* Provided data *
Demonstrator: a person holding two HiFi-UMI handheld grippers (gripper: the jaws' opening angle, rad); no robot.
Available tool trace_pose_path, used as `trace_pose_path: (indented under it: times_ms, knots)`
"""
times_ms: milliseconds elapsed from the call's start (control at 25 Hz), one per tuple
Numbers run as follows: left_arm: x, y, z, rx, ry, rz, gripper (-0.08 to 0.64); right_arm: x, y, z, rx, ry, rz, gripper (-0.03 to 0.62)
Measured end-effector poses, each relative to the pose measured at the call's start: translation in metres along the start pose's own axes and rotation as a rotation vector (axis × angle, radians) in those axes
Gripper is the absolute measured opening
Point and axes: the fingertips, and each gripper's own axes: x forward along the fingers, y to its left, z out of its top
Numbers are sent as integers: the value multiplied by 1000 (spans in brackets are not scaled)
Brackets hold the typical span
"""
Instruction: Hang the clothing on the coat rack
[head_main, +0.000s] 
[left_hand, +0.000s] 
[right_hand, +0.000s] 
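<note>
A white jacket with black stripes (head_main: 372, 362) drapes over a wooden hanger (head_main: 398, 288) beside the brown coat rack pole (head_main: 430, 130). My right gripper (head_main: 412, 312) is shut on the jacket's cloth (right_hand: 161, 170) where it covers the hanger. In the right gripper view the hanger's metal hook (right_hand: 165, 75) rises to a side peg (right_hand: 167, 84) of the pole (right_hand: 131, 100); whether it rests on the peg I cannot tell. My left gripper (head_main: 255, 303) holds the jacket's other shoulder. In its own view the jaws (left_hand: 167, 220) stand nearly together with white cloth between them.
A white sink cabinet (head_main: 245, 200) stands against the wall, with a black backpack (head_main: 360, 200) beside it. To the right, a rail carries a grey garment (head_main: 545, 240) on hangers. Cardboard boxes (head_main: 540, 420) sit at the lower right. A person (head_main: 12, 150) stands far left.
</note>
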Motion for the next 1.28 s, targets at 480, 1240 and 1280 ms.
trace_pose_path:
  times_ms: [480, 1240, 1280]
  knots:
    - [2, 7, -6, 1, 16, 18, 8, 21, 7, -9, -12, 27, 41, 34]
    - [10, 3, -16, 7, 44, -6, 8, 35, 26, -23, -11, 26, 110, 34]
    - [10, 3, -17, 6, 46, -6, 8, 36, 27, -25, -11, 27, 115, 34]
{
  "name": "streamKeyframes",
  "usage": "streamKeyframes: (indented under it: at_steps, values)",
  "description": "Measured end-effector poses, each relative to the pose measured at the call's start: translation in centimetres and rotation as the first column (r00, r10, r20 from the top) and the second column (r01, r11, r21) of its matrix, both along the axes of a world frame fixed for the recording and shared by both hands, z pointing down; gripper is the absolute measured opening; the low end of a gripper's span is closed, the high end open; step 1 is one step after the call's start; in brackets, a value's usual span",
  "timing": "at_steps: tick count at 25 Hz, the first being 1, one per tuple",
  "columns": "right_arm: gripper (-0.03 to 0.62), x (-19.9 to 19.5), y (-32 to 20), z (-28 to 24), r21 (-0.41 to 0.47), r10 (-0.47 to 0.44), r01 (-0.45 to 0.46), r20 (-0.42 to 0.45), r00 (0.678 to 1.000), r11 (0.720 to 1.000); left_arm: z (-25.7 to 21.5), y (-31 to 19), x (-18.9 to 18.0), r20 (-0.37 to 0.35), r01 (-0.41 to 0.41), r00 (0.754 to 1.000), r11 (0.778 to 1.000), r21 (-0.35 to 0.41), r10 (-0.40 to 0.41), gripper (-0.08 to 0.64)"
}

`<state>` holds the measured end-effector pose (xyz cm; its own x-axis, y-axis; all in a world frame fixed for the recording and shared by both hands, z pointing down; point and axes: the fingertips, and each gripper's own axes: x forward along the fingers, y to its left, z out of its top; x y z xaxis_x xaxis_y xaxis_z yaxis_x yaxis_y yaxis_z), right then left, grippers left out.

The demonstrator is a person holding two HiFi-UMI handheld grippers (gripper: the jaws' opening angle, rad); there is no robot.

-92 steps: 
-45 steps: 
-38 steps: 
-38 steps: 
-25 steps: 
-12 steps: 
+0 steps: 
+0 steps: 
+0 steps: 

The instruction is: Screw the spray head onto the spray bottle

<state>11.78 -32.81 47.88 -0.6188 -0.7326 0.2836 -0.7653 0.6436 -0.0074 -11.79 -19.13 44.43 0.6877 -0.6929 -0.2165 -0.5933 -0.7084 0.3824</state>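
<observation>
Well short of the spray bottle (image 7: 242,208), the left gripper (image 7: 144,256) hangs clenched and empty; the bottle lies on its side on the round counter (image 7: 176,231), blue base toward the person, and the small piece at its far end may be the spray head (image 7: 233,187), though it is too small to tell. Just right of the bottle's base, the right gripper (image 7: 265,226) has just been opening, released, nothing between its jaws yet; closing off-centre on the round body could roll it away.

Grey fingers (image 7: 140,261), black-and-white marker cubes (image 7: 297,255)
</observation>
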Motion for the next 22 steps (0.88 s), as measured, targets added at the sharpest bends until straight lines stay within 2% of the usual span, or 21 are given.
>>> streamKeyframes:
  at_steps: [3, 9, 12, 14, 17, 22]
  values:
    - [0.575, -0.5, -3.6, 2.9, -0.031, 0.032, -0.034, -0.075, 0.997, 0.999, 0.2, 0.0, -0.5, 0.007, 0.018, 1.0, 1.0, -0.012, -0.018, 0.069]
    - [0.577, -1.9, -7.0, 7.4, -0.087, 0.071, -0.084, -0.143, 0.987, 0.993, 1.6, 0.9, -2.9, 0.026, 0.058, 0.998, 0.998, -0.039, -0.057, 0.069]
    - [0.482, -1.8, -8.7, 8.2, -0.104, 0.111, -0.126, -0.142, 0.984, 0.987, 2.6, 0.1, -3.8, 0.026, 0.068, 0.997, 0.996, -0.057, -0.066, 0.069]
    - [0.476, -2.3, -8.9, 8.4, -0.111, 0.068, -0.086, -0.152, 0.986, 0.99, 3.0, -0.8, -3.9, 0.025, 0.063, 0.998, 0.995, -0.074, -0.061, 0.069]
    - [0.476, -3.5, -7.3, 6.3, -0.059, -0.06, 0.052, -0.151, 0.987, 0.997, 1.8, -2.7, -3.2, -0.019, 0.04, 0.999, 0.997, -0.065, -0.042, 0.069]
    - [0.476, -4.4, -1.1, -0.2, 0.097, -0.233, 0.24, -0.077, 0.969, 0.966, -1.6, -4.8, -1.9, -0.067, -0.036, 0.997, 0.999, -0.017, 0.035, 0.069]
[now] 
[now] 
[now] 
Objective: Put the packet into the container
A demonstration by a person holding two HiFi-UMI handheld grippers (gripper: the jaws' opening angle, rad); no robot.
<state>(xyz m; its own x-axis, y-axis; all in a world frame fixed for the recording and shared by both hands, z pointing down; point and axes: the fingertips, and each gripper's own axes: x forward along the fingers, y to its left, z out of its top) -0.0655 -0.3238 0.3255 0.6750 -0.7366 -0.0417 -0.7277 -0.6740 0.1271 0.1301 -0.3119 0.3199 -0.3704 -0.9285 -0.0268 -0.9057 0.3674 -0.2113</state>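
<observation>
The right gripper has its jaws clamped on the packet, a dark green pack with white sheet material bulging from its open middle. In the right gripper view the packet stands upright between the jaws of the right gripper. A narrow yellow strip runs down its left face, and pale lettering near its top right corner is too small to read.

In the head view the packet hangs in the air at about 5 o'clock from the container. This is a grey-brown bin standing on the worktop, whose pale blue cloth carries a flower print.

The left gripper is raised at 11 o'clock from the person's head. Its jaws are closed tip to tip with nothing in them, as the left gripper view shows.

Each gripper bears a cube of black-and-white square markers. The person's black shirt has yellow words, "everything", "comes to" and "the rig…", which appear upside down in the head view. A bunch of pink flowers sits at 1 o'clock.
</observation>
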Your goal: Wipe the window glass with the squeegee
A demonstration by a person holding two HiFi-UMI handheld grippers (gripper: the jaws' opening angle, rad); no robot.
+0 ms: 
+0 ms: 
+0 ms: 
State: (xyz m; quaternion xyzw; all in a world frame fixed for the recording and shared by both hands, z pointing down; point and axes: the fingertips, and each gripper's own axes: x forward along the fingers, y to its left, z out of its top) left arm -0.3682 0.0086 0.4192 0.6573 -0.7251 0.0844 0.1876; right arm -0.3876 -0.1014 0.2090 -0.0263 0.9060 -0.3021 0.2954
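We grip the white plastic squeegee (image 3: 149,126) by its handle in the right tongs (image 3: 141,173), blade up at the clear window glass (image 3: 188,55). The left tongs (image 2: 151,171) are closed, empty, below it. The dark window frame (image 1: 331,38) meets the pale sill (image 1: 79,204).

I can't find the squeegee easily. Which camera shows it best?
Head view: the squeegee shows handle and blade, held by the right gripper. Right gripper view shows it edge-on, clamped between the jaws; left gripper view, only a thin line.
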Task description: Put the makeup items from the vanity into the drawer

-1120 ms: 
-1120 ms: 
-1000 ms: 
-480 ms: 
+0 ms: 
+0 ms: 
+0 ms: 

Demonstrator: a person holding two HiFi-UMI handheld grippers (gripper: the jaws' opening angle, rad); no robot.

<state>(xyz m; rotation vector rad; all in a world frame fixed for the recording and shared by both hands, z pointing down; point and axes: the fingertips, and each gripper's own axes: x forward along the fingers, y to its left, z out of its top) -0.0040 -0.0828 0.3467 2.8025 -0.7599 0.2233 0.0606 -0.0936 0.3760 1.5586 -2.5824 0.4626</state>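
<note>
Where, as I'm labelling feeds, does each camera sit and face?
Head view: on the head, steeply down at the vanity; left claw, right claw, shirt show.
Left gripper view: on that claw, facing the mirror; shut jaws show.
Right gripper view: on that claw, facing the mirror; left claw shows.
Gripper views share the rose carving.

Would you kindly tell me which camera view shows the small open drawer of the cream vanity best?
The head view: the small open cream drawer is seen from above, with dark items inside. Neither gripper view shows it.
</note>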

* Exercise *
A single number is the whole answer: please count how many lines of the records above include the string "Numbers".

* Exercise output *
2